Pioneering work at Cambridge University on catalysts, which could make cheaper catalytic converters for cleaning up car exhaust, has been rewarded with a Pounds 2 million grant this week.
The use of substances to speed up chemical reactions is essential in the chemicals industry, with 95 per cent of products made by the sector relying on their use. The work at Cambridge will help to improve the development of industrial processes and reduce the cost of off-the-shelf products which make use of industrial catalysts - such as catalytic converters for cars. Converters at present use expensive and rare platinum and rhodium compounds as catalysts.
David King, head of the chemistry department at Cambridge, explained that discovering which substances will make an appropriate catalyst is a trial and error process that has remained largely unchanged since the 1920s. But thanks to a breakthrough at Cambridge that has resulted from fundamental research into solid surfaces, chemists can look forward to using techniques that allow effective catalysts to be custom designed.
Dr King and his colleagues, Adrian Wander and Richard Lambert, have developed highly refined techniques for determining the structure of catalytic surfaces and the way surrounding molecules interact with them.

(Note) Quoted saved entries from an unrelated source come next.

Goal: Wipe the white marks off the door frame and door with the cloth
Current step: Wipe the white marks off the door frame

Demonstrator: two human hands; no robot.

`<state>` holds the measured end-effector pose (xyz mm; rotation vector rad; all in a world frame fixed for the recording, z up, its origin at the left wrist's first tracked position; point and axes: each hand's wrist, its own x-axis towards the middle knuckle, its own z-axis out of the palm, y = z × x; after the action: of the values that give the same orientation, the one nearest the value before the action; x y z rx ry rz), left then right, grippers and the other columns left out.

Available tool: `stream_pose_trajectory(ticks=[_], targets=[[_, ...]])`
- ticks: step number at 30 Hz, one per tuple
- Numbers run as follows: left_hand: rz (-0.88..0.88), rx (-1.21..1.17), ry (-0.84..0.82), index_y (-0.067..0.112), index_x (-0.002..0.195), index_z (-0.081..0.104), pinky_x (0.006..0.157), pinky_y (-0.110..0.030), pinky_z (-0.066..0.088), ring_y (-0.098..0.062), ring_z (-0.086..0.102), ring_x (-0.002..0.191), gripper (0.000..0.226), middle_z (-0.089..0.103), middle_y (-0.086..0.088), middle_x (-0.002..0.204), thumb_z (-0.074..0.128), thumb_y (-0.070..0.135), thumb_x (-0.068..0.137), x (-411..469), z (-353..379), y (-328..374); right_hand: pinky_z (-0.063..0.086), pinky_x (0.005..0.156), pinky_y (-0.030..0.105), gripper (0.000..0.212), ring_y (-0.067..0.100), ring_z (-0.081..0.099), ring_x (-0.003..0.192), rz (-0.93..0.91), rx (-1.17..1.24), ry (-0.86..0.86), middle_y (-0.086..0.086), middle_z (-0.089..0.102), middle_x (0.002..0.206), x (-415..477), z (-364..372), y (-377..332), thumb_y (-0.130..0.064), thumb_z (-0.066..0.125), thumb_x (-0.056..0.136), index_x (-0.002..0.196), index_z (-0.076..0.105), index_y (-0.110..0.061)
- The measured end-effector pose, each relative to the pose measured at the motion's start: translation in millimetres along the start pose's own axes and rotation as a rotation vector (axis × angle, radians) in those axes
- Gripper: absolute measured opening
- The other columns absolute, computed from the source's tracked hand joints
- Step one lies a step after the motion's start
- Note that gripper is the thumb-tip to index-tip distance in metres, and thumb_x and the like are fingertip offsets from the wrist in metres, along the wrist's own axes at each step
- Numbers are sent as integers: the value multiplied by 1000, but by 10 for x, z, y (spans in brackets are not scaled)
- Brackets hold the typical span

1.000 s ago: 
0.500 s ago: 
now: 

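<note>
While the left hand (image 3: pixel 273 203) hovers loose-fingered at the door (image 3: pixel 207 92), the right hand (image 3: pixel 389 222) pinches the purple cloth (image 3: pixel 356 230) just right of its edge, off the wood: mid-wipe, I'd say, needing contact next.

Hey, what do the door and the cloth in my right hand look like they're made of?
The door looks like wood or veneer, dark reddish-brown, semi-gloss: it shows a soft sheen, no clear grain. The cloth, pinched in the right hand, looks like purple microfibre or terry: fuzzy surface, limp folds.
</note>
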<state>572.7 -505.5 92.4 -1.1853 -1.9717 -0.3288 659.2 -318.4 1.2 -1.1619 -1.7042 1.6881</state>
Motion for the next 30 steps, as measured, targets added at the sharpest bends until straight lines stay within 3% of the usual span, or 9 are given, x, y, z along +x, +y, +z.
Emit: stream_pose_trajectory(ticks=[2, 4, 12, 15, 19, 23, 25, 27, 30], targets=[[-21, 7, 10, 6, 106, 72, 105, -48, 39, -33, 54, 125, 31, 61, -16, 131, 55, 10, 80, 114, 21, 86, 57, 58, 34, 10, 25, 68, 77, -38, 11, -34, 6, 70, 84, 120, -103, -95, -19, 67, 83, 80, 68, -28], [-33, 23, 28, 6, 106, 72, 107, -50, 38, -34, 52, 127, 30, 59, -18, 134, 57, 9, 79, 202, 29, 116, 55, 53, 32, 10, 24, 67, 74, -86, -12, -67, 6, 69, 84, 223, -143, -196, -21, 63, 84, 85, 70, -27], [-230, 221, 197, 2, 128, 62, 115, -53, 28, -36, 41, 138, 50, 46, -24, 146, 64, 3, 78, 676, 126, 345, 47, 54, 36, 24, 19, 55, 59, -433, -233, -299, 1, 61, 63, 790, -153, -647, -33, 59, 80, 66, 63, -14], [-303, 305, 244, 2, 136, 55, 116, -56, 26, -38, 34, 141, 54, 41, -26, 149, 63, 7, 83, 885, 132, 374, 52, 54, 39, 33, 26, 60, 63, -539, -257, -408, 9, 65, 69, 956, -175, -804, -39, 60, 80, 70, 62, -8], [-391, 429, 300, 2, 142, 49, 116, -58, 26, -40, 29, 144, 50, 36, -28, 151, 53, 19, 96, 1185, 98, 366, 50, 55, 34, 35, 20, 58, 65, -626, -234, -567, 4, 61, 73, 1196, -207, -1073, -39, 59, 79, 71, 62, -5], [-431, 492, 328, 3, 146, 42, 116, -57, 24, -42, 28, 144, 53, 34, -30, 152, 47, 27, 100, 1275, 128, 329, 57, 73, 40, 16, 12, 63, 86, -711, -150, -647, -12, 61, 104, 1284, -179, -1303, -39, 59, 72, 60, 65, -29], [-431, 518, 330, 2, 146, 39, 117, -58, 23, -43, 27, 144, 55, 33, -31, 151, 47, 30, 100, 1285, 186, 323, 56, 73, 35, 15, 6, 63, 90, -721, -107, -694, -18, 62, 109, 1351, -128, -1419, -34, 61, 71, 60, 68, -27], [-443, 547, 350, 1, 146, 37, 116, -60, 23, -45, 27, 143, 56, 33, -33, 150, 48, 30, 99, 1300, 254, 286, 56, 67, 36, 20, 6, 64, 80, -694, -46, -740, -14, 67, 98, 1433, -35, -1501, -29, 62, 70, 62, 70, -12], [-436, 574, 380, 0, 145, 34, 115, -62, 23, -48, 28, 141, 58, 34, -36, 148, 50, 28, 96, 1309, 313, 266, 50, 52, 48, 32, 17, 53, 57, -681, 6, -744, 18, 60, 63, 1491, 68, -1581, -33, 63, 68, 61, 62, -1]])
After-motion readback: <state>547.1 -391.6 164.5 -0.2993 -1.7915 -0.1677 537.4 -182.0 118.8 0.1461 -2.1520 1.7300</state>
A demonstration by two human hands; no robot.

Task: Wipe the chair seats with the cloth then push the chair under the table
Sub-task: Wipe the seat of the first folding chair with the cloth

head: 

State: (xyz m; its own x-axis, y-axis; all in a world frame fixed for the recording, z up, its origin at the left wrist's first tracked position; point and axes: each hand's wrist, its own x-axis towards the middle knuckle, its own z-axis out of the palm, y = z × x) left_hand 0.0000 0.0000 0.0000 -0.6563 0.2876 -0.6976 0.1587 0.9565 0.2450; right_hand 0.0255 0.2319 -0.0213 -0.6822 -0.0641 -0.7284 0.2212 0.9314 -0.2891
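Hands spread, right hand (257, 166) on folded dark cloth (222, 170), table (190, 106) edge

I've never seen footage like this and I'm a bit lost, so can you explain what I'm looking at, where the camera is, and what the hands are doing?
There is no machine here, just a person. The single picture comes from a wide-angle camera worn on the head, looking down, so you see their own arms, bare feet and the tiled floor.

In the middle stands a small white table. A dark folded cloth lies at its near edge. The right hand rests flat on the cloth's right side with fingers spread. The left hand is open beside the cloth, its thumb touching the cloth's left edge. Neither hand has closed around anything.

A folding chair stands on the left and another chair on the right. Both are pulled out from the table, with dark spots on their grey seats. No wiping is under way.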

Using techniques such as electron diffraction and scanning tunneling microscopy, the researchers are able to accurately determine where atoms are on the surface of catalysts. This allows the catalytic process of bond-making and breaking to be monitored and the surface structures to be manipulated in order to design novel, highly active and chemically specific catalysts.
A major finding of the research is that during a catalytic reaction, the surface of the catalyst itself changes its structure. This has a profound effect on the amount of reaction products generated. The reaction of carbon monoxide and oxygen on the surface of a platinum catalyst to produce carbon dioxide will help improve catalytic converters.